Dans celle du grand Sherbrooke, avec sa dizaine de paroisses projetées, ce sera l'abbé Daniel Jodoin. Pour la région pastorale Asbestos-Richmond-Windsor-Valcourt, avec cinq paroisses envisagées, le coordonnateur sera Guy Giroux. Du côté de la région Coaticook-Magog et de ses six paroisses, il s'agira de Gilles Baril.
Enfin, pour le plus vaste territoire mais le moins populeux et le projet de regrouper sept paroisses, soit la région East-Angus-Disraeli-Lac-Mégantic-Saint-Joseph-des-Monts, la tâche reviendra à Steve Lemay.
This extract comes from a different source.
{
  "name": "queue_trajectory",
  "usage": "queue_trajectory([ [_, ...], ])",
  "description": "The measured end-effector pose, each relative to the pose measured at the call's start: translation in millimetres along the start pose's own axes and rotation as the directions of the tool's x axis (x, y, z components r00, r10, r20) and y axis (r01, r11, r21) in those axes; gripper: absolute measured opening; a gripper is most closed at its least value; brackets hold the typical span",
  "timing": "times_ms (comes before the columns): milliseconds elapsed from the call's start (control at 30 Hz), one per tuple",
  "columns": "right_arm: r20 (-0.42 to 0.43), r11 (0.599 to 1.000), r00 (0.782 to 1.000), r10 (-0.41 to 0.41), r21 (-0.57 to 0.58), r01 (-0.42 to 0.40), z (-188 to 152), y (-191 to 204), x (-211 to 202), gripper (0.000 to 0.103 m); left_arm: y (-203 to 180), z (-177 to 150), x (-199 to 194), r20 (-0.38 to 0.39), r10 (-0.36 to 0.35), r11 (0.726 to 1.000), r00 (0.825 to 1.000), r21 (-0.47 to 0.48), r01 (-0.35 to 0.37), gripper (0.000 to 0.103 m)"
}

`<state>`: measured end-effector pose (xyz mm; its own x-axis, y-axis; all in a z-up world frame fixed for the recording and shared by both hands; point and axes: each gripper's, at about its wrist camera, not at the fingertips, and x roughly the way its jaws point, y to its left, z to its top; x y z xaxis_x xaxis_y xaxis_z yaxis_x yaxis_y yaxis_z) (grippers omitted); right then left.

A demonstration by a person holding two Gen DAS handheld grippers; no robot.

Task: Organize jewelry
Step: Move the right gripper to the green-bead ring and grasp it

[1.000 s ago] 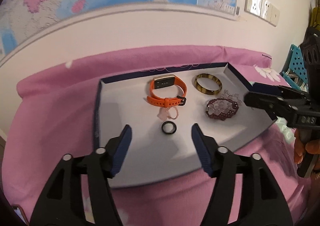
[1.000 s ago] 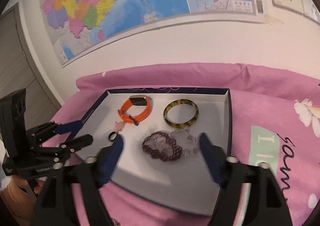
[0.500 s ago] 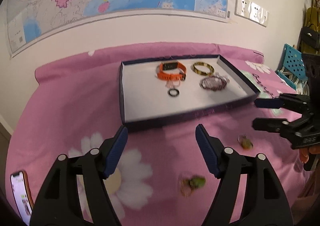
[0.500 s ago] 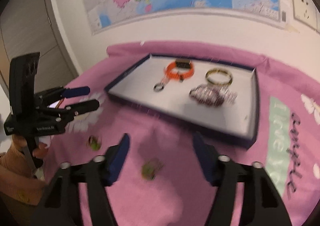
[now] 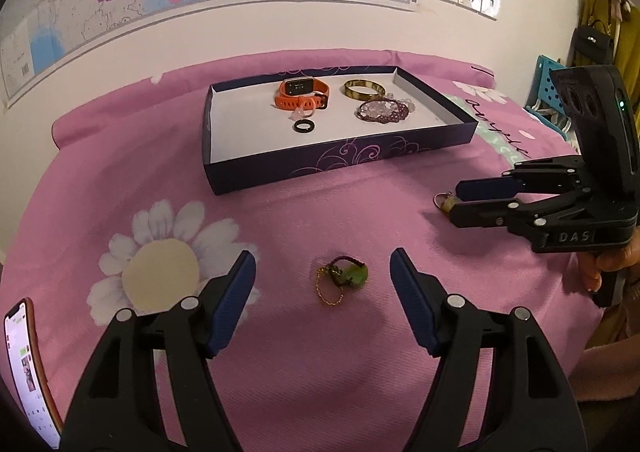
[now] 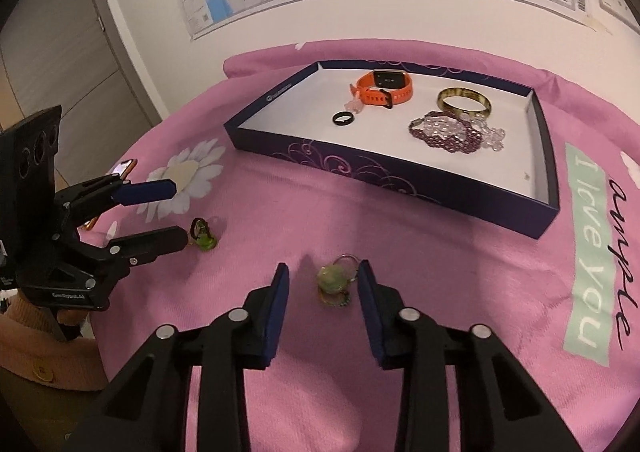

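A dark blue tray (image 5: 340, 164) (image 6: 384, 168) on the pink cloth holds an orange watch (image 5: 301, 94) (image 6: 383, 88), a gold bangle (image 5: 363, 89) (image 6: 464, 102), beaded bracelets (image 5: 383, 110) (image 6: 452, 132) and a black ring (image 5: 304, 126) (image 6: 343, 118). My left gripper (image 5: 323, 280) (image 6: 178, 212) is open around a green pendant on a gold chain (image 5: 344, 280) (image 6: 203, 234), not touching it. My right gripper (image 6: 323, 284) (image 5: 456, 198) is open around a second green pendant (image 6: 334, 280) (image 5: 445, 203), lying on the cloth in front of the tray.
A phone (image 5: 24, 368) (image 6: 122, 168) lies on the cloth at the left edge. A white wall with a map stands behind the tray. A blue crate (image 5: 548, 86) stands at the far right. The cloth has daisy prints (image 5: 160, 272) and a green text patch (image 6: 592, 252).
Both grippers have pulled back from over the tray to the near cloth. Each now sits over a green pendant. The right gripper's jaws have narrowed.
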<state>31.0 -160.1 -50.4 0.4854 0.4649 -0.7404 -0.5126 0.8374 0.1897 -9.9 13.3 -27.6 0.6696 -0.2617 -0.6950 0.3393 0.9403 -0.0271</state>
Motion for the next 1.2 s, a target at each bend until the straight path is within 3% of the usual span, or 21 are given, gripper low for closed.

Ces animateurs entreprendront, à compter de juin avec leurs partenaires, la tâche de mener à terme le plan d'organisation des paroisses. «L'idée de réduire le nombre de paroisses, de moins 100 actuellement à une trentaine, c'est d'en faire des plus grosses et ainsi assurer une meilleure desserte et de meilleurs services pastoraux», a résumé Mme Larose. C'est impossible pour le moment de présumer de la suite des choses mais il apparaît «inévitable» que des temples fermeront.
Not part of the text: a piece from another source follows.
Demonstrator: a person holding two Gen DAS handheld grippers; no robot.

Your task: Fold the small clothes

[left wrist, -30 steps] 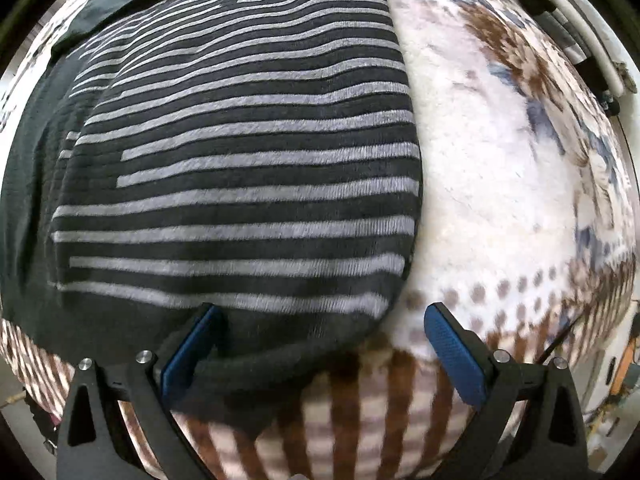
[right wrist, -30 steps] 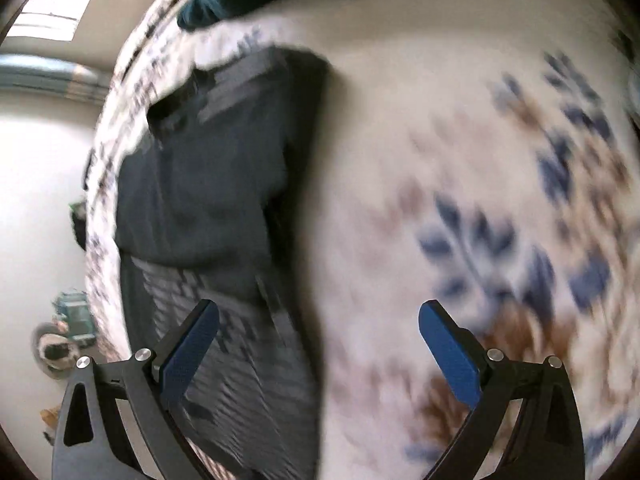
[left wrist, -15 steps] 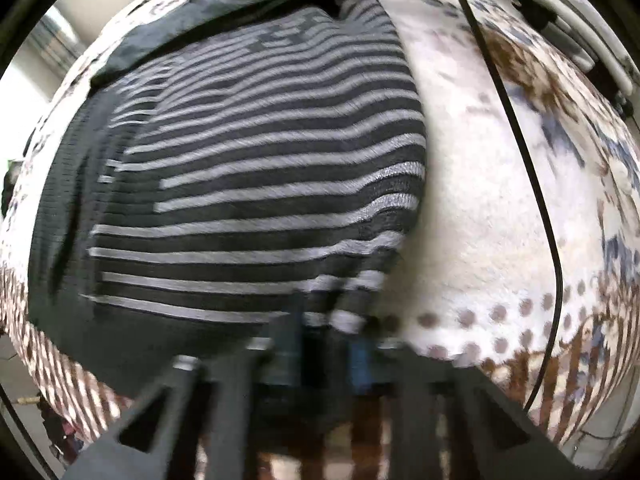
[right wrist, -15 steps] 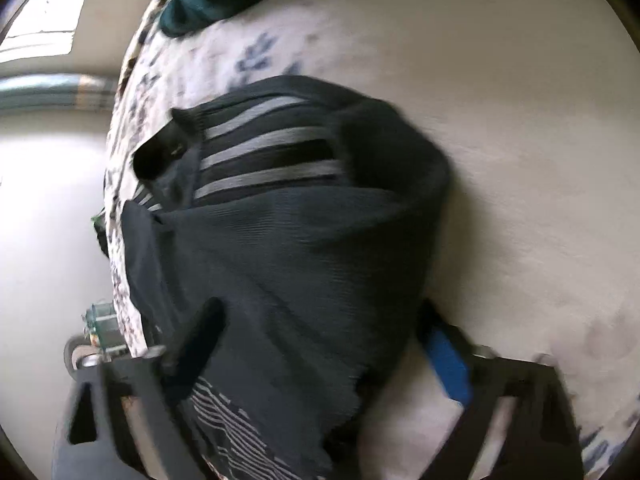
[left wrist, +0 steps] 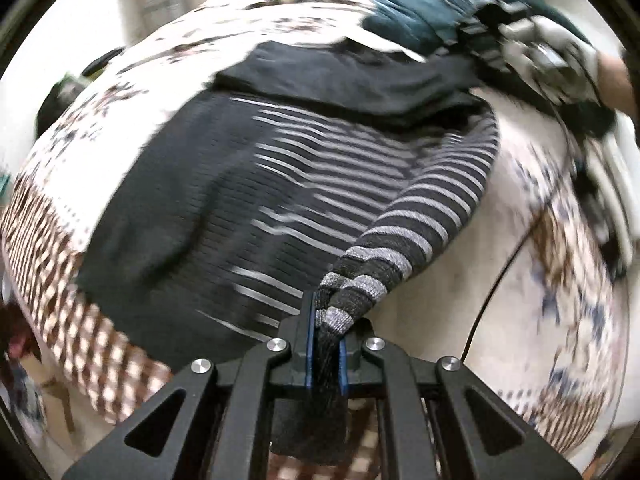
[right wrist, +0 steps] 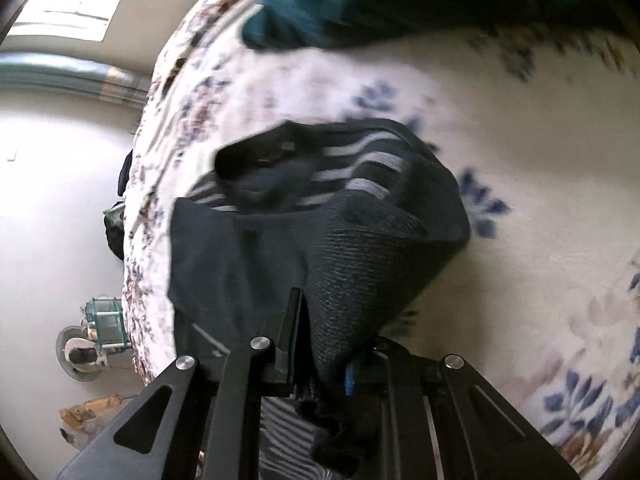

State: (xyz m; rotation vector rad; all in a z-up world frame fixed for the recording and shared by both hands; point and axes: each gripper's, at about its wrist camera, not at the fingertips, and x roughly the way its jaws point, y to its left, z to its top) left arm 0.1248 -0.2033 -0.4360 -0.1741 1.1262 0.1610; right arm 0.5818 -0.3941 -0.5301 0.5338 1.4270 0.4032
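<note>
The striped sweater [left wrist: 328,184] lies on the bed [left wrist: 520,280], its hem corner clamped between the left gripper [left wrist: 325,354] fingers and its dark upper edge bunched between the closing right gripper [right wrist: 320,372] fingers, likely for folding.

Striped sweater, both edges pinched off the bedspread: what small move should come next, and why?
Probably carry both pinched edges together across the striped sweater to lay the fold. The left hand-held gripper is shut on its striped edge, the right hand-held gripper is closing on the dark fabric between its jaws, and both parts are raised off the bedspread.
</note>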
La réflexion qui débute est basée sur d'autres critères, comme en regard de la démographie, par exemple le dépeuplement des petits milieux, ainsi que la distance. C'est sans oublier les difficultés des ressources humaines: la relève religieuse n'est pas évidente et les bénévoles commencent à être à bout de souffle.
Par exemple, les données prévoient qu'en 2010, le diocèse de Sherbrooke comptera seulement 25 prêtres actifs dont l'âge sera inférieur à 65 ans. Et parmi eux, il y en a qui exerceront un ministère hors des milieux paroissiaux.
Le plan de travail du chantier qui se met en branle d'ici 2013 est accessible sur le site internet de l'archevêché.